Unverified / Reading Between the Lines:

  • That Koma’s post is 100 percent, explicitly about Tisdale. He doesn’t name her, even if the timing and wording make the connection obvious for many fans.
  • Exactly what happened at specific hangouts, who hosted what, and why certain invites were or weren’t extended. We only have Tisdale’s perspective on the group dynamics.
  • Any private response from Duff, Moore, or other moms in the circle. So far, any “response” is limited to social media posts that people are interpreting as reaction, not formal statements.

Backstory (For Casual Readers)

If you haven’t kept up with Disney alumni since your kids aged out of the tween years, here’s the cast list.
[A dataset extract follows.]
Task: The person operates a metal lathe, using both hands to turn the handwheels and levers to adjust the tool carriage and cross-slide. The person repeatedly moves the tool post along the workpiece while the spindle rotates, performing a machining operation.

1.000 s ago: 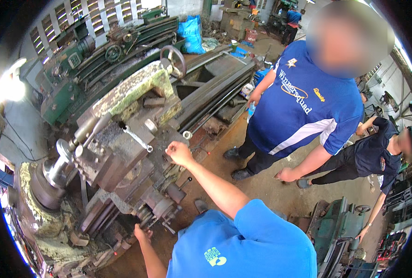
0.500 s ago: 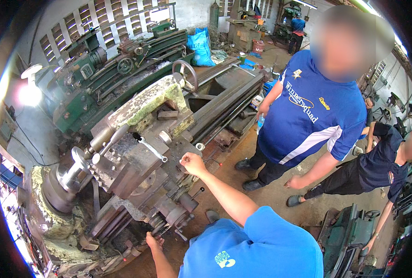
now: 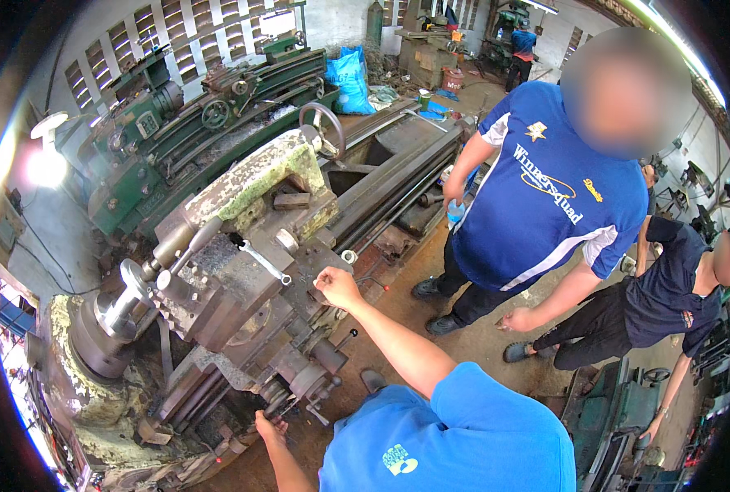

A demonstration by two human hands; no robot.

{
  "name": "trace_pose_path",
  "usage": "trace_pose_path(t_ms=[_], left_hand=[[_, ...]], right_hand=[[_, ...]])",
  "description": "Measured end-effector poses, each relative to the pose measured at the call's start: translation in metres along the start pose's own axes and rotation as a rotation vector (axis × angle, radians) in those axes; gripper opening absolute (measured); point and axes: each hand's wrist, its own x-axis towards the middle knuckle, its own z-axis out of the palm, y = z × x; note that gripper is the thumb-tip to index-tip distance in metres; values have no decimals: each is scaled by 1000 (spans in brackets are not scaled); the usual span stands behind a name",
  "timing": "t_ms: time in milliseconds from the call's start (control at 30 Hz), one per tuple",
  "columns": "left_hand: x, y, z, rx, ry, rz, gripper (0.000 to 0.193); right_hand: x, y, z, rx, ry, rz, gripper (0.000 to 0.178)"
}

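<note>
My right hand (image 3: 337,288) is closed, fingers bent together, over the near side of a large lathe's carriage (image 3: 260,321). What it grips, if anything, is too small to tell. Lower down, my left hand (image 3: 271,427) has curled fingers beside the round dials and handles (image 3: 287,394) on the carriage front. Its grip is partly hidden. A combination wrench (image 3: 265,262) lies on top of the carriage, close to my right hand. To its left, a shiny metal workpiece (image 3: 125,312) sits in the chuck (image 3: 102,336), with the tool post (image 3: 175,287) next to it.
A person in a dark blue shirt (image 3: 562,189) stands across from me, holding a plastic bottle (image 3: 456,212). Another person in black (image 3: 668,287) is at the right, near a green machine (image 3: 615,410). A second green lathe (image 3: 193,123) and a blue sack (image 3: 350,82) stand behind.
The view has shifted slightly. Both my hands stay at nearly the same places on the lathe. The person in dark blue has leaned a little nearer.
</note>
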Motion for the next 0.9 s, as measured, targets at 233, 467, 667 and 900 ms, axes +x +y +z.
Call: trace_pose_path(t_ms=[233,467,667,900], left_hand=[[-5,-4,-5,53,-66,35,66],[-30,-1,6,-52,38,36,63],[-55,0,24,-54,288,45,91],[-81,1,47,457,308,378,117]], right_hand=[[3,12,7,-5,48,-127,20],[8,18,10,171,-56,-46,9],[11,22,14,79,-18,-105,9],[10,14,12,67,-18,-54,12]])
Ashley Tisdale, best known from Disney’s “High School Musical” era, is now a 40-year-old actress, producer, and mom of two. Hilary Duff, once the face of “Lizzie McGuire,” is a longtime TV star and mom of three. Matthew Koma is Duff’s husband, a Grammy-winning songwriter and producer. Their wider mom circle reportedly includes singer Mandy Moore and pop star Meghan Trainor, among other LA moms with strollers and IMDB pages.

Hilary Duff and friends smile for a group selfie from the wider LA mom circle.
Photo: Hilary Duff/Instagram

In her recent essay, Tisdale described joining this mom group, then slowly realizing she felt left out: cliquey sub-texts, gatherings she saw online but wasn’t invited to, and a general sense that she didn’t quite fit the cool-girl energy. She eventually told the group she was done, calling it “too high school.”

Her words went viral because they touch on something many women over 30 know too well: adult female friendships can be just as complicated as anything that happened in a locker-lined hallway – especially when careers, kids, and social media are layered on top.

What’s Next

Where does celebrity mom drama go from here?

Publicly, it may not go much further unless one of the principals decides to really speak on it. So far:

  • Tisdale has already had her say in essay and blog form. If she expands, it’s most likely to be in a controlled setting – a podcast, a future book, or another personal post where she can set the tone.
  • Duff and Moore have stayed publicly quiet on the specifics. If this does start to affect their reputations among fans, we might eventually see a gentle “we wish her well”-style comment or a broader conversation about friendship boundaries rather than a point-by-point rebuttal.
  • Koma could double down or delete, but in his world, sarcastic posts are kind of a brand. If there’s more, expect it to be cheeky, not a formal apology tour.

The more interesting “next” might actually be offscreen. Do any of these women reconnect privately? Do they accept that some friendships are a season, not a lifetime? Or does everyone dig in, build new mom groups, and quietly vow never to put a group text in print again?

For the rest of us, this is a front-row seat to a very modern question: when your personal hurt involves other people, how much of it belongs in a published essay – and how much belongs in a hard, awkward, but private conversation?

Sources: Reporting and quotes as summarized from Page Six coverage of the incident (Jan. 7, 2026), plus Ashley Tisdale’s own descriptions of the mom group experience in her essay for The Cut and a follow-up personal blog post.

Where do you draw the line between telling your side of a friendship story and turning real people into characters for public consumption?